TASK ITEM >> A faithful copy is needed. Set down all of the data below exactly.

AVAILABLE DATA >>

= = = = =

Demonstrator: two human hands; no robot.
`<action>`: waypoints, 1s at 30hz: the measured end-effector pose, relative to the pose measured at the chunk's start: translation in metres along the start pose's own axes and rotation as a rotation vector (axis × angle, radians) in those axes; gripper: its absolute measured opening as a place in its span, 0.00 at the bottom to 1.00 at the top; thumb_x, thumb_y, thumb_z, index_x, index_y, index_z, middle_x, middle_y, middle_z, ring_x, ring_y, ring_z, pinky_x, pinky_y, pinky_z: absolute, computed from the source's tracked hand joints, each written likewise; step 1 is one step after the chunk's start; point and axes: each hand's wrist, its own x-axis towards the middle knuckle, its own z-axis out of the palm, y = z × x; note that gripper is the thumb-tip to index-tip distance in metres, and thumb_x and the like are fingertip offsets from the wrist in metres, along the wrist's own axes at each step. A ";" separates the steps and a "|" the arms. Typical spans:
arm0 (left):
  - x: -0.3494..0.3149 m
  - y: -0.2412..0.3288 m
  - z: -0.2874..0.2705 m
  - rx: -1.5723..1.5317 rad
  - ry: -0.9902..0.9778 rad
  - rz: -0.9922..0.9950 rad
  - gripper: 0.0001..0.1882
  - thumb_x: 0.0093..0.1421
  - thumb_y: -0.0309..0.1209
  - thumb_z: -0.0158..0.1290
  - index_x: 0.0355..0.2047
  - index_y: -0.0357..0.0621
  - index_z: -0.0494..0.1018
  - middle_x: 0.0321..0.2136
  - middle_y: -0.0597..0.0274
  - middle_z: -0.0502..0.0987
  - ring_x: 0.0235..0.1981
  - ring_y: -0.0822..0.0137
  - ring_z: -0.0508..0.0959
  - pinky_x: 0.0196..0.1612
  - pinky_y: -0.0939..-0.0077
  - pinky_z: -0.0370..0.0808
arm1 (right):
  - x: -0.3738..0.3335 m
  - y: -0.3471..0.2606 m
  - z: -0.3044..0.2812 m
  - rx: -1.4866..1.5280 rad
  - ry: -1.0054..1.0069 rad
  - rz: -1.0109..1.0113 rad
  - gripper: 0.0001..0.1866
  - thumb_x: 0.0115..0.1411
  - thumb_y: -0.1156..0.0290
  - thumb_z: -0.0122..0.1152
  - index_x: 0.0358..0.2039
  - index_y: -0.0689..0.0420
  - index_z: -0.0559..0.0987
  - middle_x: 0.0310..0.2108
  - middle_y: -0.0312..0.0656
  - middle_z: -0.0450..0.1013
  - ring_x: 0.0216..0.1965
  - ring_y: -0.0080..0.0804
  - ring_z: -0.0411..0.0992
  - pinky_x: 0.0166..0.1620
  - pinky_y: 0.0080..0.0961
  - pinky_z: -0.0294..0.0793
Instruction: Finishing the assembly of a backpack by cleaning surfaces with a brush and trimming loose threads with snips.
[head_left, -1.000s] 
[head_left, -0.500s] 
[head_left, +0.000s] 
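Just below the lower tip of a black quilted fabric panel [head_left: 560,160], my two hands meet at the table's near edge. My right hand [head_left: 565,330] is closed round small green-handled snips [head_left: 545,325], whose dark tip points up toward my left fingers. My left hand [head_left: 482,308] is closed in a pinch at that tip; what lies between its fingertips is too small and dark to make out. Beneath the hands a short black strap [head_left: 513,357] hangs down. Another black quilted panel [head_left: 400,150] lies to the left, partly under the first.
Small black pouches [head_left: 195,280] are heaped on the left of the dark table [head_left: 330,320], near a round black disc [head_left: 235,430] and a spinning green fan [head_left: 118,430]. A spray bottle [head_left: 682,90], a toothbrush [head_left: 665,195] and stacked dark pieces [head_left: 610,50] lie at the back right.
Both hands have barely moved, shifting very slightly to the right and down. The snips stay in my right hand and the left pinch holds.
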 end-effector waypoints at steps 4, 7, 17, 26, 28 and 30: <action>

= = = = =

RESULT OF THIS EXERCISE >>
Demonstrator: two human hands; no robot.
`<action>`: waypoints, 1s at 30hz: the measured end-effector pose, relative to the pose measured at the chunk's start: translation in metres along the start pose's own axes and rotation as a rotation vector (axis × angle, radians) in those axes; gripper: its absolute measured opening as a place in its span, 0.00 at the bottom to 1.00 at the top; thumb_x, thumb_y, thumb_z, index_x, index_y, index_z, middle_x, middle_y, middle_z, ring_x, ring_y, ring_z, pinky_x, pinky_y, pinky_z: absolute, computed from the source's tracked hand joints, each written likewise; step 1 is one step after the chunk's start; point and axes: each hand's wrist, its own x-axis towards the middle knuckle, its own z-axis out of the palm, y = z × x; note that gripper is the thumb-tip to index-tip distance in metres, and thumb_x and the like are fingertip offsets from the wrist in metres, along the wrist's own axes at each step. A ";" separates the steps and a "|" the arms. Typical spans:
arm0 (left):
  - x: -0.3494..0.3149 m
  - y: -0.2412..0.3288 m
  - z: -0.2874..0.2705 m
  - rx: -1.5723..1.5317 rad
  - ry: -0.9902..0.9778 rad
  - rz: -0.9922..0.9950 rad
  - gripper: 0.0001..0.1882
  - thumb_x: 0.0093..0.1421
  - thumb_y: -0.0309..0.1209
  - thumb_z: -0.0158..0.1290
  - index_x: 0.0355..0.2047
  - index_y: -0.0357..0.0621
  - index_z: -0.0494..0.1018
  - middle_x: 0.0321..0.2136
  - middle_y: -0.0597..0.0274
  - middle_z: -0.0502..0.0987
  - ring_x: 0.0235..0.1981
  - ring_y: -0.0822..0.0137
  - ring_z: -0.0508..0.0959
  - pinky_x: 0.0196..0.1612
  - pinky_y: -0.0939..-0.0077
  - pinky_z: -0.0370..0.0808
arm1 (right):
  - x: -0.3738..0.3335 m
  - y: -0.3471..0.2606 m
  - z: -0.3044..0.2812 m
  - rx: -1.4866..1.5280 rad
  - ry: -1.0054..1.0069 rad
  - rz: -1.0109..1.0113 rad
  - gripper: 0.0001..0.1866
  - thumb_x: 0.0115..0.1411
  - thumb_y: -0.1156..0.0290
  - thumb_z: -0.0122..0.1152
  - index_x: 0.0358..0.2039
  - index_y: -0.0689..0.0420
  - index_z: -0.0559..0.0987
  - middle_x: 0.0310..0.2108
  - middle_y: -0.0312..0.0656
  - middle_z: -0.0450..0.1013
  - ring_x: 0.0216..0.1965
  - ring_y: -0.0080..0.0804
  - ring_z: -0.0411..0.0992
  - pinky_x: 0.0166..0.1620
  - pinky_y: 0.0080..0.0961
  - pinky_z: -0.0294..0.0793
Instruction: Finishing the assembly of a backpack by cleaning surfaces with a brush and trimming loose threads with snips.
[head_left, -1.000s] 
[head_left, -0.500s] 
[head_left, +0.000s] 
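Just below the lower tip of a black quilted fabric panel [head_left: 560,160], my two hands meet at the table's near edge. My right hand [head_left: 565,330] is closed round small green-handled snips [head_left: 545,325], whose dark tip points up toward my left fingers. My left hand [head_left: 482,308] is closed in a pinch at that tip; what lies between its fingertips is too small and dark to make out. Beneath the hands a short black strap [head_left: 513,357] hangs down. Another black quilted panel [head_left: 400,150] lies to the left, partly under the first.
Small black pouches [head_left: 195,280] are heaped on the left of the dark table [head_left: 330,320], near a round black disc [head_left: 235,430] and a spinning green fan [head_left: 118,430]. A spray bottle [head_left: 682,90], a toothbrush [head_left: 665,195] and stacked dark pieces [head_left: 610,50] lie at the back right.
Both hands have barely moved, shifting very slightly to the right and down. The snips stay in my right hand and the left pinch holds.
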 end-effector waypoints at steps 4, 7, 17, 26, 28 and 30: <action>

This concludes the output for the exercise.